§ YOUR TASK
Each line of the data must be given back verbatim, with pictures removed.

§ STORED DATA
^^^^^^^^^^^^^^^^

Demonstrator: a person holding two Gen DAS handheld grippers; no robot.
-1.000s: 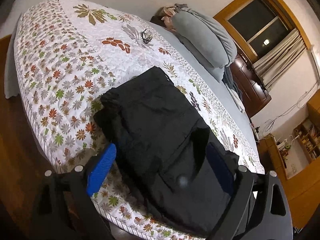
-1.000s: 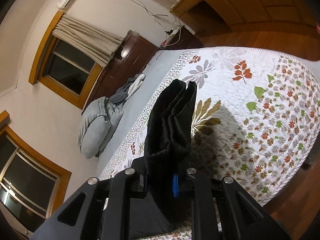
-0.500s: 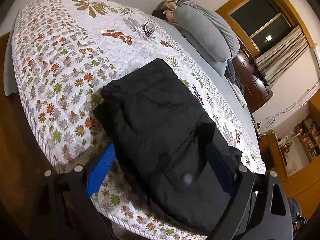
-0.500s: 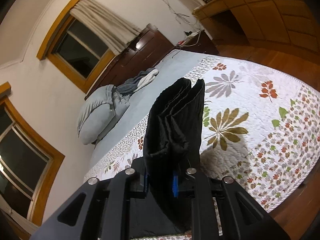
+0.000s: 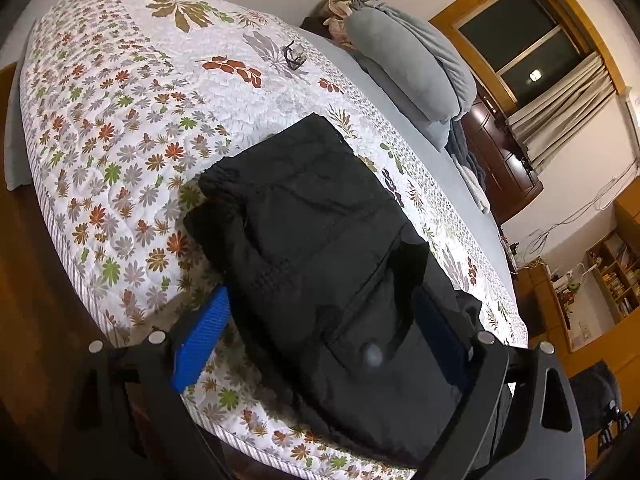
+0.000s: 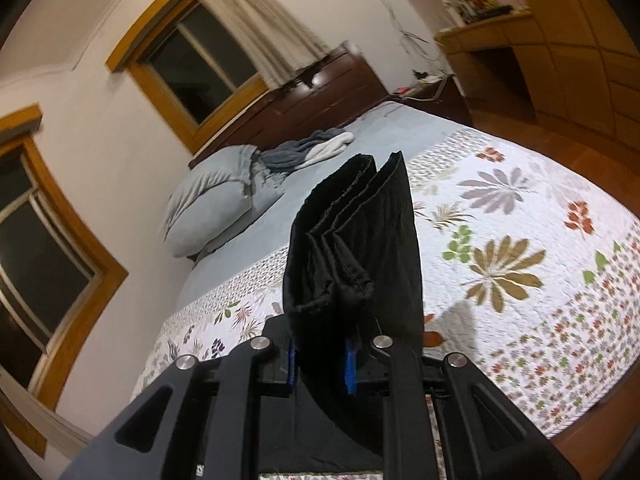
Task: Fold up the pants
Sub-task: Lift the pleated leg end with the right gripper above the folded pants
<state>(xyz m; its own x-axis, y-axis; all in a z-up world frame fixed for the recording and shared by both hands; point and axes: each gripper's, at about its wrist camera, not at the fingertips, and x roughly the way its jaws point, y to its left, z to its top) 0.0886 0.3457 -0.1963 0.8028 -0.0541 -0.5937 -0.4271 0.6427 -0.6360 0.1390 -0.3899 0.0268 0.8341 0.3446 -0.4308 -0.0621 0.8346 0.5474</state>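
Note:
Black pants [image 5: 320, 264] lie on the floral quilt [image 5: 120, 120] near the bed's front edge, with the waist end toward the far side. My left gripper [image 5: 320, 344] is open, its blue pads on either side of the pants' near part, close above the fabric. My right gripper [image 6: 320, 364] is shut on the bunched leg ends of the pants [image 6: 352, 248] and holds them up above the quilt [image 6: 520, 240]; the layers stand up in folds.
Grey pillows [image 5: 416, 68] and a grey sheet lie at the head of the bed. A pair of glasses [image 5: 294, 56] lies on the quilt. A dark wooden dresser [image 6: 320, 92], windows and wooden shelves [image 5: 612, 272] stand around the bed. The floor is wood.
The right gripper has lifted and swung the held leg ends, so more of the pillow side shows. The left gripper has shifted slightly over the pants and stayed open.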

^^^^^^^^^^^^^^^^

§ SOLUTION TO THIS TASK
Demonstrator: a person holding two Gen DAS handheld grippers; no robot.
-1.000s: 
-1.000s: 
-0.500s: 
-0.500s: 
+0.000s: 
+0.000s: 
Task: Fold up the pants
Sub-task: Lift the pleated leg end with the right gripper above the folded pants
<state>(xyz m; its own x-axis, y-axis; all in a z-up world frame fixed for the recording and shared by both hands; point and axes: each gripper's, at about its wrist camera, not at the fingertips, and x roughly the way its jaws point, y to its left, z to its top) 0.0886 0.3457 -0.1963 0.8028 -0.0541 -0.5937 -0.4271 0.6427 -0.6360 0.1390 -0.3899 0.0268 0.8341 0.3446 -0.4308 -0.0621 0.8346 0.5474</state>
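Note:
Black pants [image 5: 320, 264] lie on the floral quilt [image 5: 120, 120] near the bed's front edge, with the waist end toward the far side. My left gripper [image 5: 320, 344] is open, its blue pads on either side of the pants' near part, close above the fabric. My right gripper [image 6: 320, 364] is shut on the bunched leg ends of the pants [image 6: 352, 248] and holds them up above the quilt [image 6: 520, 240]; the layers stand up in folds.
Grey pillows [image 5: 416, 68] and a grey sheet lie at the head of the bed. A pair of glasses [image 5: 294, 56] lies on the quilt. A dark wooden dresser [image 6: 320, 92], windows and wooden shelves [image 5: 612, 272] stand around the bed. The floor is wood.
The right gripper has lifted and swung the held leg ends, so more of the pillow side shows. The left gripper has shifted slightly over the pants and stayed open.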

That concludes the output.